L’impetus était traité de légèreté accidentelle dans le projectile pesant qu’il contraint de monter, de gravité accidentelle dans le poids dont il accroît la vitesse de chute ; dans chacun de ces deux cas, on le devait regarder comme introduit par violence, comme contraire à la nature ou comme superposé à la nature. Mais, dans un orbe céleste où il a été imprimé par Dieu au moment de la création, l’impetus ne lutte contre aucune nature, ne se superpose à aucune nature ; il n’est pas violent, et c’est ce qui lui permet d’être perpétuel ; on le doit donc regarder comme une forme naturelle, analogue à la pesanteur du corps grave ; on doit dire que les orbes célestes sont mûs de mouvement naturel par une forme qui leur est propre, comme la gravité est propre au corps pesant. C’est ainsi, nous l’avons vu, que Nicole Oresme interprétait l’enseignement de Jean Buridan,

Or Nicolas de Cues ne cesse, lui aussi, de déclarer que, dans une sphère parfaite, tel un orbe céleste, l’impetus qui communique un mouvement de rotation devient naturel ; et certaines expressions dont il use au sujet de cet impetus sont celles que la Scolastique appliquait au poids d’un grave.

Il semble, cependant, qu’à les serrer de près, ces expressions fassent, de l’impetus communiqué par Dieu aux orbes célestes, plus qu’une forme naturelle analogue à la pesanteur, qu’elles le traitent comme une âme véritable.

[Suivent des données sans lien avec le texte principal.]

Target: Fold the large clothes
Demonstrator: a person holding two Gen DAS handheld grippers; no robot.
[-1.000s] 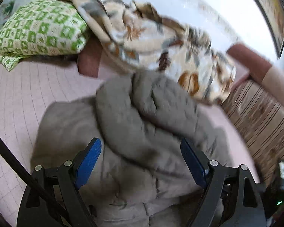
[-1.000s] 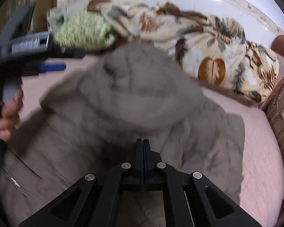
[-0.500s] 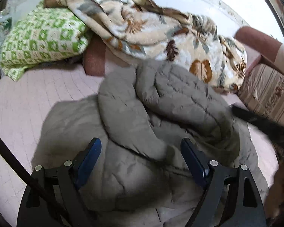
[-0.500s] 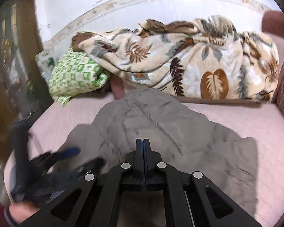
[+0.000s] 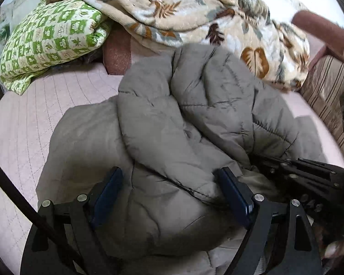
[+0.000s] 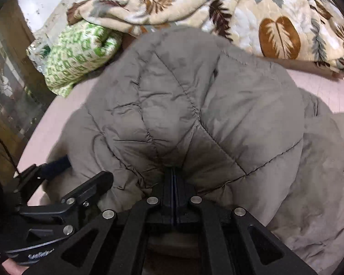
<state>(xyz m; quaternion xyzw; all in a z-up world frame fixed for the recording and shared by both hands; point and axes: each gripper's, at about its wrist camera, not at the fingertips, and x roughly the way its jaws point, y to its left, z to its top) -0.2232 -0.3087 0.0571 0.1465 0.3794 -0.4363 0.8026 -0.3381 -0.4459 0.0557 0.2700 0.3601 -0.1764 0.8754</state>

Si le Cardinal Allemand disserte avec Jean, duc de Bavière, sur le jeu du globe, c’est afin de lui expliquer de quelle manière Dieu crée l’âme au sein du corps. « Cette comparaison me plaît fort, dit Jean[1], qui assimile le globe à notre corps et le mouvement à notre âme. L’homme fait le globe, et aussi le mouvement, qü’il lui imprime à l’aide de l’impetus ; et ce mouvement, tout comme notre âme, est invisible et indivisible ; il n’occupe pas de lieu. » Mais un point lui paraît embarrassant ; ce mouvement communiqué au globe n’est pas une substance, tandis que notre âme a une existence substantielle. Nicolas va s’efforcer de dissiper toute obscurité à ce sujet.

« Le mouvement qui ne se meut pas lui-même est accident ; mais celui qui se meut lui-même est substance ; le mouvement n’est pas accidentel, en effet, à qui a le mouvement pour nature ; c’est ainsi que le mouvement fait partie de la nature de l’intelligence, qui ne saurait être intelligence sans le mouvement intellectuel par lequel elle existe en acte ; le mouvement intellec-

  1. Nicolas de Cues, loc. cit ; éd. cit., t. I, p. 214.